We supported many of Sen. Kennedy’s legislative efforts, including the Public School Repair and Renovation Act, the Keeping Parents and Communities Engaged Act, and his bill to provide relief to students and schools affected by Hurricane Katrina. We were proud to have him as a guest speaker at the 2004 PTA National Legislative Conference, but prouder still of all he managed to accomplish for children during nearly 47 years in the Senate. We now stand in mourning with the rest of America at the loss of a great champion for children.

Until Next time…

Charles J. “Chuck” Saylors

National PTA President

National PTA President’s Update: The State of the Association

You can tell when school is ready to start . . . There is excitement in the air. Parent leaders and school staff are working hard to make sure our students return to an exciting environment.

Preparation comes with quality training, and to that end I want to share my personal excitement over this weekend’s National PTA State Presidents Training and All Committees Weekend. Our staff and volunteers planned a tremendous event, and great things are happening throughout the association as a result! Membership is strong and interest is growing in ways PTA can help a more diverse group of parents and other caregivers, families and communities support those who need it the most: Our children!

In addition to a great training event, the National PTA Board of Directors moved forward in supporting a solid financial business decision. As you may know, 113 years ago PTA was founded and chartered in Washington DC; in the 1930’s the association relocated to Chicago; a central hub for the railroad industry. Several years ago PTA outgrew its building in downtown and has since been working from leased property. From the day PTA sold its building, PTA has been working to find our association a new home.

Last week our Board voted unanimously to purchase a property in the Washington DC area . . . So we’re moving back home! In making this move, PTA will be able to have an appreciable asset for our association, we’ll be in the city that houses the most non-profits in the nation, and we’ll be better positioned to continue being the premier parent association in the country on Capitol Hill.

These opportunities will allow PTA to grow our leadership and service capabilities, thus making us more attractive to a wider array of prospective donors. I hope you share in our excitement!

Thanks for your time and support.

Until next time.

America’s PTA

For over 113 years the PTA has been working hard to meet the needs of families and communities across the nation. As we move forward, we need to ask ourselves some serious questions.
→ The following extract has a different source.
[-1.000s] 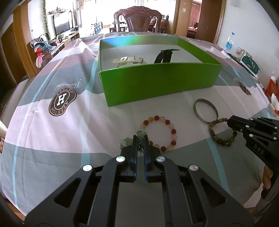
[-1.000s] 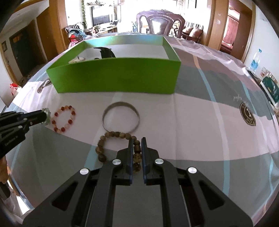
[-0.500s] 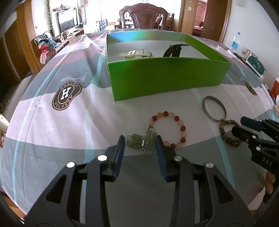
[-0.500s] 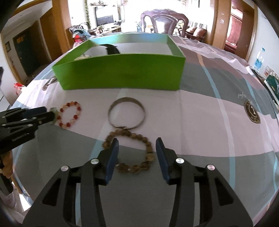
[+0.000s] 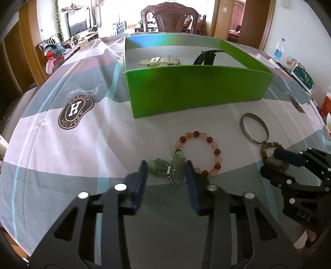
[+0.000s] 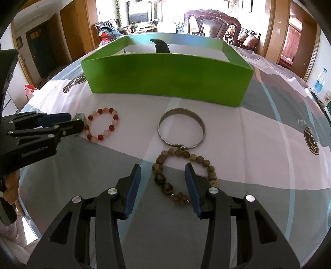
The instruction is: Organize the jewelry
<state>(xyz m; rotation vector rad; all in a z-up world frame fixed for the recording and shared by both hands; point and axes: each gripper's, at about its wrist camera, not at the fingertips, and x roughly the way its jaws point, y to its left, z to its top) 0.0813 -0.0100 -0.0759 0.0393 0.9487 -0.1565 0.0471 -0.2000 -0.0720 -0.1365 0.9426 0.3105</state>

Can we expect our association to reflect America’s families if we don’t look like America? Can we afford to keep moving in the same direction?

When PTA was founded the association was made up of mostly white middle-class to upper-class moms who lived in what we would call a suburban community. Today, according to our surveys, the numbers are about the same. Roughly 90% of our members are female, 80% are white, 70% live in suburban communities and over 50% live in households that make over $75,000 annually. America does not look that way. Now let me say right now that we should always honor our past and the dedicated service of those who built PTA into the powerhouse it is today, but in order to remain a leader in the educational community we must expand our reach.

Did you know that today, less than 10% of PTA’s members are male? Did you know that less than 10% are student members? These two facts, along with expanding our reach to all communities, provide PTA some tremendous opportunities. If you agree that we do have exciting opportunities in these areas, then join us in our effort to make our PTA America’s PTA. If not, then why not? Do you see PTA as a relevant resource? Are you helping? If not, why not? We need to know. My e-mail address is csaylors@pta.org. We need your feedback.

Over the next several months you will see PTA expanding our efforts in urban and rural communities. We will be working hard to make sure that all moms, dads, adult role models and communities know the great services PTA can provide. PTA has a rich history of great work; now more than ever, our parents, teachers, students and communities need PTA.